======== Data extracts ========
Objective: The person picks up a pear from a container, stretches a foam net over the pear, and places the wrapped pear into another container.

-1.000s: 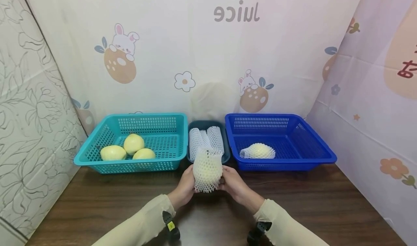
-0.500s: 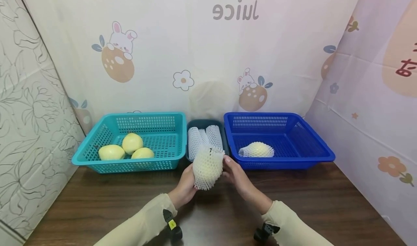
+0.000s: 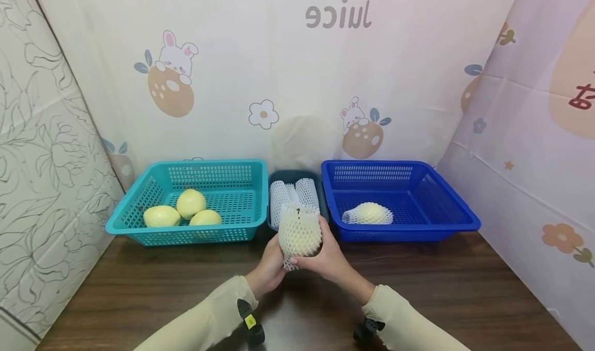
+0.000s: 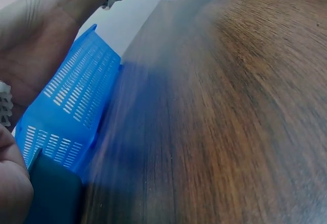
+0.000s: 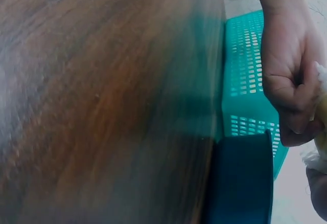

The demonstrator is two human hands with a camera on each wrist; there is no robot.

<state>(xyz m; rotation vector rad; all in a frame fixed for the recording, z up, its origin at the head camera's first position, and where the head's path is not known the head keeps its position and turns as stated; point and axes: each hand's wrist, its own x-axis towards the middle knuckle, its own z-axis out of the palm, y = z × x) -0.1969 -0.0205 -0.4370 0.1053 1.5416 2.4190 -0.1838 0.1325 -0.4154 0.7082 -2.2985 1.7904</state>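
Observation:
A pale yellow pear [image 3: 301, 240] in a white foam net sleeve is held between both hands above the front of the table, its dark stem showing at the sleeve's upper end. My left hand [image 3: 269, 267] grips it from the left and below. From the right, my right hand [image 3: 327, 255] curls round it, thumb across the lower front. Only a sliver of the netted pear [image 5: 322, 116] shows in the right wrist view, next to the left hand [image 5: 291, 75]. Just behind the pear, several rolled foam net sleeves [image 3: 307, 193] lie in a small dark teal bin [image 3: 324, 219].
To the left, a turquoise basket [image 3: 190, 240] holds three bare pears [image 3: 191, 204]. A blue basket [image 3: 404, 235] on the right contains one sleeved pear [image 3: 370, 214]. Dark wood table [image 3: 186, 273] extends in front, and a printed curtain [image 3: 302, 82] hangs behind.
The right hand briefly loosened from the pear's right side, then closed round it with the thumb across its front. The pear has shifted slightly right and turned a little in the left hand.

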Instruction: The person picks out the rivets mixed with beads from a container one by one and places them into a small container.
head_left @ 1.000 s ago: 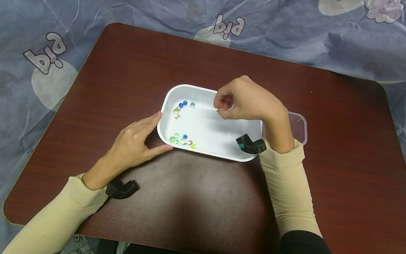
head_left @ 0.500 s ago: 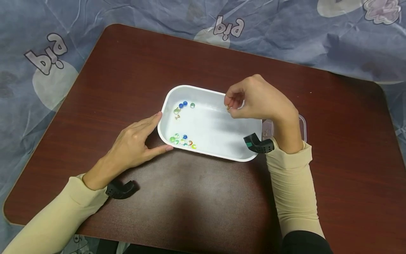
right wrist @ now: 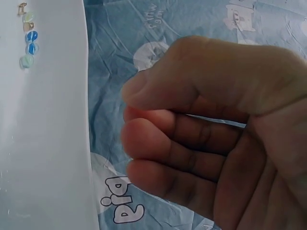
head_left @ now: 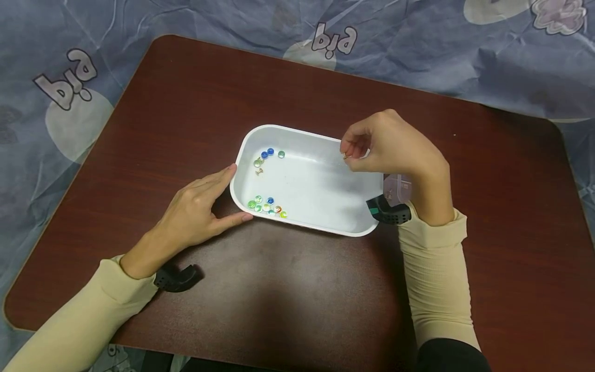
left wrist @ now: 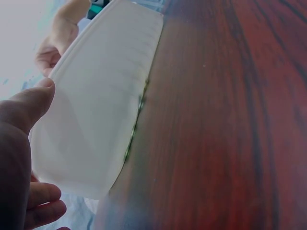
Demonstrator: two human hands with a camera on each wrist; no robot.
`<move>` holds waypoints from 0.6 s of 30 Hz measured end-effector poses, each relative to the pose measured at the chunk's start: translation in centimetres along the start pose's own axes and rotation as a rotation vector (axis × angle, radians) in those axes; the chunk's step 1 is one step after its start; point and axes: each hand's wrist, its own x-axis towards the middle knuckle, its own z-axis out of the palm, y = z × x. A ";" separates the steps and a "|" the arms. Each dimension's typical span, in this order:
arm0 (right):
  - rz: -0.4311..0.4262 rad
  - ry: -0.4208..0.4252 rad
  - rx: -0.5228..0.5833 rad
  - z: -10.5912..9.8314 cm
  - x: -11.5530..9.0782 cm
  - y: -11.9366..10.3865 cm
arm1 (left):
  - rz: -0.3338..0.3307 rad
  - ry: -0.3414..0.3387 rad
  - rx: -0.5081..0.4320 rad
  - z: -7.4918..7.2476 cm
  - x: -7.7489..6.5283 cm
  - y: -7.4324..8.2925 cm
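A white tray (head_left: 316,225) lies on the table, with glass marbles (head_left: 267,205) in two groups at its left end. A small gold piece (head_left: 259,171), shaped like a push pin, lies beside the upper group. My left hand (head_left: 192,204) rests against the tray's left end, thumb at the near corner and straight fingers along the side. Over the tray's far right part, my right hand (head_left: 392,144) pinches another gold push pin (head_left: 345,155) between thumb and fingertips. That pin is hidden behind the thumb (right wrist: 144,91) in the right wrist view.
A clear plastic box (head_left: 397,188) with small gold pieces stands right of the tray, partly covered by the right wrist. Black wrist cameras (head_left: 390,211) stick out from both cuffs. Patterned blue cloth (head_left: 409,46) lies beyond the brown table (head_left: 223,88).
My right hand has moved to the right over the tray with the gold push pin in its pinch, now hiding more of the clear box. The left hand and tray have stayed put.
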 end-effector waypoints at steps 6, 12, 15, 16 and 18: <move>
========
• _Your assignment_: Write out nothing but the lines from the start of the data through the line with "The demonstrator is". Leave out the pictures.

• _Solution for this problem_:
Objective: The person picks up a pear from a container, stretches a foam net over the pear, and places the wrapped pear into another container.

-1.000s: 
-0.500s: 
+0.000s: 
+0.000s: 
+0.000s: 

The demonstrator is two human hands with a camera on each wrist; there is no robot.

This finishes the answer to the exercise.